Al-Sadr has been angry with the US since its invasion of his country in 2003. Many share his sentiments and he has a large group of followers.
"Al Sadr is known as the only political leader who objected to the presence of the US in Iraq since 2003,” says Sami Rasouli, who works for the American Iraqi Reconciliation Project.
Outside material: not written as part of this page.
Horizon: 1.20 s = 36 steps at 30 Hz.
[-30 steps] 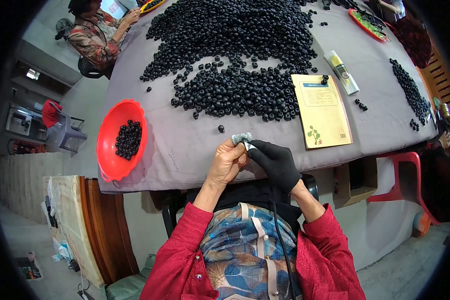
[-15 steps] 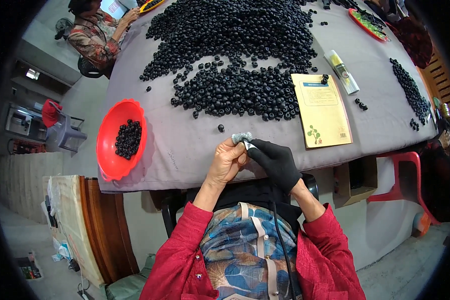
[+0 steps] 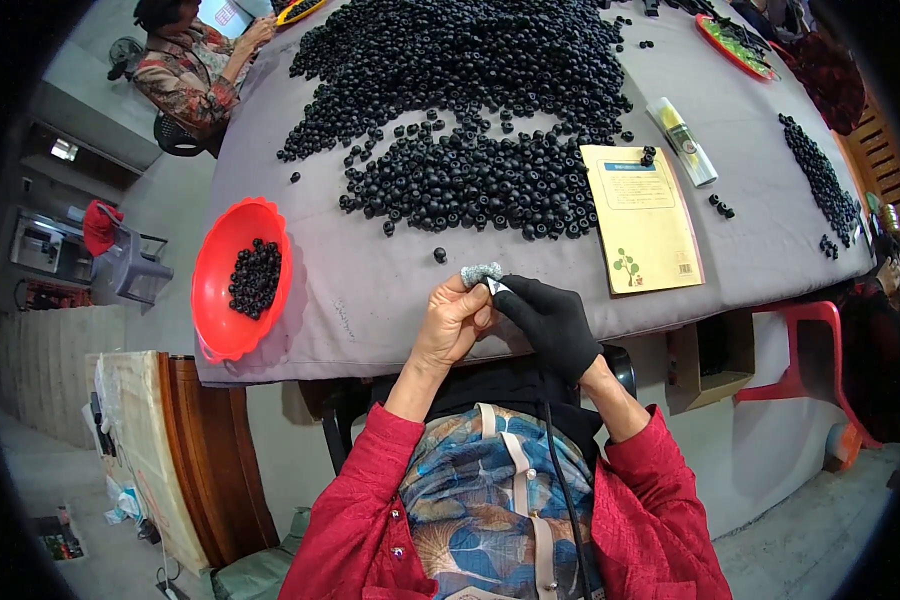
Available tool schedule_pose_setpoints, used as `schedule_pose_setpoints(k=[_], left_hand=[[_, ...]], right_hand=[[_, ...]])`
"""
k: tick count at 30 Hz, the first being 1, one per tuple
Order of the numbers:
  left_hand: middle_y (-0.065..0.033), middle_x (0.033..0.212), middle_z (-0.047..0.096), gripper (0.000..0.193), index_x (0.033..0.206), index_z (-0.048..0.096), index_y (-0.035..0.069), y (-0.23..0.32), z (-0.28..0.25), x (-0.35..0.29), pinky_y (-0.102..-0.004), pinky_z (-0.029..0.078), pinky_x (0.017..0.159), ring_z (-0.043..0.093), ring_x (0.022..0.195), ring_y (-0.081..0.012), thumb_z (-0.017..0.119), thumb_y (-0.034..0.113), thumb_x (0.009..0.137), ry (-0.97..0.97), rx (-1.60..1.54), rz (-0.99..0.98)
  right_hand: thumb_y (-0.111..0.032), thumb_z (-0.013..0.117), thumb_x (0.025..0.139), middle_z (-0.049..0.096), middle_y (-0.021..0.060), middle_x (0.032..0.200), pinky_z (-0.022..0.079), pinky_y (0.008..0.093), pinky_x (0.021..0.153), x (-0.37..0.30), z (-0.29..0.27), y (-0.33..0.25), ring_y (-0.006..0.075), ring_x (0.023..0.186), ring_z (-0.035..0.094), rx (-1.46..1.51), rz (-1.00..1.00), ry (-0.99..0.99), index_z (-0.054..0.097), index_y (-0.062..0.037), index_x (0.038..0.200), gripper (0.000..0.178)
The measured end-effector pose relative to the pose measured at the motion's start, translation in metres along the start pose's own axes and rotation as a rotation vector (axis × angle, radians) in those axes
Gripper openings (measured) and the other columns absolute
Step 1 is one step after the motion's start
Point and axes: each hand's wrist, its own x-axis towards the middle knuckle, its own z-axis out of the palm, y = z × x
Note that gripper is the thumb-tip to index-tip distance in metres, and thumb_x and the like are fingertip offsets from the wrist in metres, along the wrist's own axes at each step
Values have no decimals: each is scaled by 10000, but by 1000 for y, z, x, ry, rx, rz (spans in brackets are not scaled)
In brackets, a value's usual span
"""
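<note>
Just in front of the table's near edge, my bare left hand (image 3: 448,325) and my black-gloved right hand (image 3: 548,322) meet with fingertips pinched together. A grey speckled wrap or piece (image 3: 481,271) shows at my left fingertips; whether it is worn or held I cannot tell. A small white pointed piece (image 3: 497,286) sticks out between the hands, at my right fingertips. Anything smaller inside the left pinch is hidden. Beyond the hands lies a single black bead-like piece (image 3: 440,255), with a large heap of similar round black pieces (image 3: 470,185) behind it.
To the left, a red scalloped bowl (image 3: 210,300) holds more black pieces. A yellow booklet (image 3: 648,225) and a clear-and-yellow tube (image 3: 683,140) lie right of the heap. At the far left sits another person (image 3: 185,85); a red chair (image 3: 795,350) stands at the right.
Both hands keep the same pinch at nearly the same spot. The whole view has shifted very slightly.
</note>
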Motion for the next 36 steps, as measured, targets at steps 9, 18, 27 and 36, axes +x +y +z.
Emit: schedule_pose_setpoints(k=[9, 18, 27, 36], left_hand=[[-20, 802, 614, 145, 997, 621, 27, 0, -3, 0, -197, 385, 526, 466, 556, -60, 568, 69, 868, 3, -3, 0], [-10, 722, 598, 123, 969, 625, 36, -1, 0, 2, -196, 369, 511, 471, 542, -63, 567, 86, 873, 28, 21, 0], [-7, 620, 542, 107, 944, 621, 39, 0, 2, -2, -207, 334, 445, 467, 509, -76, 565, 98, 874, 69, 89, 12], [7, 676, 545, 136, 964, 610, 8, 115, -10, -63, -176, 318, 450, 437, 518, -38, 580, 66, 845, 619, 780, 616]], right_hand=[[-211, 590, 865, 667, 116, 898, 491, 274, 705, -1, 0, -2, 134, 794, 629, 21, -1, -14, 614, -38, 1081, 278], [-216, 582, 868, 665, 120, 902, 491, 268, 694, -1, 0, 4, 137, 798, 636, 3, -11, -2, 610, -39, 1086, 283], [-170, 568, 872, 656, 112, 922, 475, 265, 727, 1, 1, -9, 130, 823, 610, 2, 81, -27, 606, -12, 1074, 259], [-205, 596, 855, 660, 112, 893, 468, 275, 730, -2, 0, -8, 131, 793, 602, 11, 78, 59, 613, 4, 1042, 281]])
Last Friday he witnessed a large anti-American demonstration. “Sadr chanted with thousands of his followers, that the US should be out of Iraq.”
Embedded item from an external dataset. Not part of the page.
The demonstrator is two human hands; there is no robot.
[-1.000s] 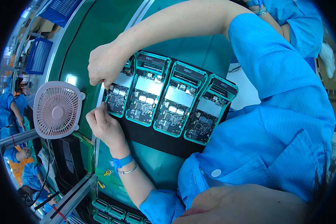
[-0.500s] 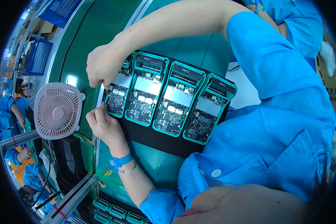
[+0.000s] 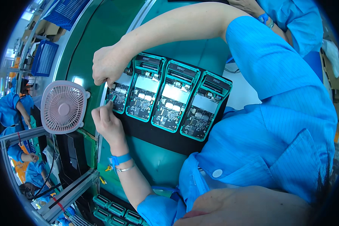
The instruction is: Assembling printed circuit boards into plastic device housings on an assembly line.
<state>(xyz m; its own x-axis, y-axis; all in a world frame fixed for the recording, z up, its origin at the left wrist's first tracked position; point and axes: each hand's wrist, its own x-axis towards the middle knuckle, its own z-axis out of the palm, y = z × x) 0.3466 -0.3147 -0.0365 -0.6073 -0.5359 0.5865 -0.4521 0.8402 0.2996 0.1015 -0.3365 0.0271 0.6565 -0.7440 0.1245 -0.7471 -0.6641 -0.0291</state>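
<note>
Several teal-framed device housings with bare circuit boards lie in a row on a black mat (image 3: 150,136). Over the leftmost housing (image 3: 120,92), partly hidden by my hands, both of my hands meet. My right hand (image 3: 110,66) reaches round from above, its fingers pinched down at the housing's outer side; what they hold, if anything, is hidden. From below comes my left hand (image 3: 110,124), a blue band on its wrist. Its closed fingertips grip a small teal piece (image 3: 113,98) over the board's near-left part. The other housings (image 3: 144,86) lie untouched to the right.
A pink fan (image 3: 64,108) stands left of the work, beside a metal frame rail (image 3: 73,192). Further teal housings (image 3: 116,209) sit at the bottom edge. Small yellow pieces (image 3: 103,180) lie nearby. Another person's hand (image 3: 248,6) shows at the upper right.
My left hand has shifted right and inward from the leftmost housing's edge, and the small teal piece now shows at its fingertips. My right hand stays pinched by the same housing. The view has shifted slightly.
</note>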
Currently, there are 4,083 US troops in different places in Iraq.
“We agreed for the United States to bolster the Iraqi efforts to isolate and pressure Mosul by deploying 560 additional troops in support of the Iraqi Security Forces [ISF],” announced US Defense Secretary Ashton last week.
“These additional US forces ... will bring unique capabilities to the campaign and provide critical support to Iraqi forces,” indicating that an attack on the biggest Islamic State stronghold in Iraq may be imminent.
Sadr, by declaring that US troops "are a target for us" has excluded any cooperation in the struggle against the Islamic State, although he and other Shia leaders oppose the Sunni-Muslim group.
al-Sadr chanted with thousands of his followers, that the US should be out of Iraq
“A great divisive question in Iraq and Syria was that the Americans are looking to defeat the Islamic State but they don't want to benefit the Shia fundamentalist movement, Al Sadr or Iran,” says author and journalist Patrick Cockburn. “Although [al-Sadr] is not close to the Iranians.”
But in practice, the combat situation on the ground may be complex and confusing. “The Americans said they won't bomb when Shia militia is attacking the Islamic State. In fact they have done so, so it is 'now you see it, now you don't',” says Cockburn.
Meanwhile, al-Sadr is not the most powerful Shia in Iraq at this moment. This is the Grand Ayatollah Al al-Sistani and he’s had his differences with al-Sadr.
“In 2004, when al-Sadr raised the Mehdi army and fought the Americans, Sistani was very much against it, he left Najaf during the battle, he didn't want a confrontation with the Americans,” says Cockburn.
“Since the relations have gotten much better and al-Sadr wants to sort of keep in with the rest of the religious hierarchy, so there is friction at times but a much better relationship than it used to be.”
But where they still differ is the amount of interference in public and political life. Al-Sadr led thousands into Bagdad’s Green Zone earlier this year and has organised massive protests against alleged corruption in the government of Prime Minister Haider al-Abadi.
“Sistani's always had a different attitude, the Iranian one is that clergy should play a public role in controling the state,” explains Cockburn.
“Sistani and the Shia religious leadership have always taken a different line in that the clergy should be a moral influence but they shouldn't take direct control of the state. Because they themselves would then be contaminated by its corruption.”
And that is where al-Sadr plays a much more political role, profiling himself as a leader who actively fights corruption and the American presence in Iraq.
So the more troops Washington sends, the more problems it can expect from Moqtada al-Sadr.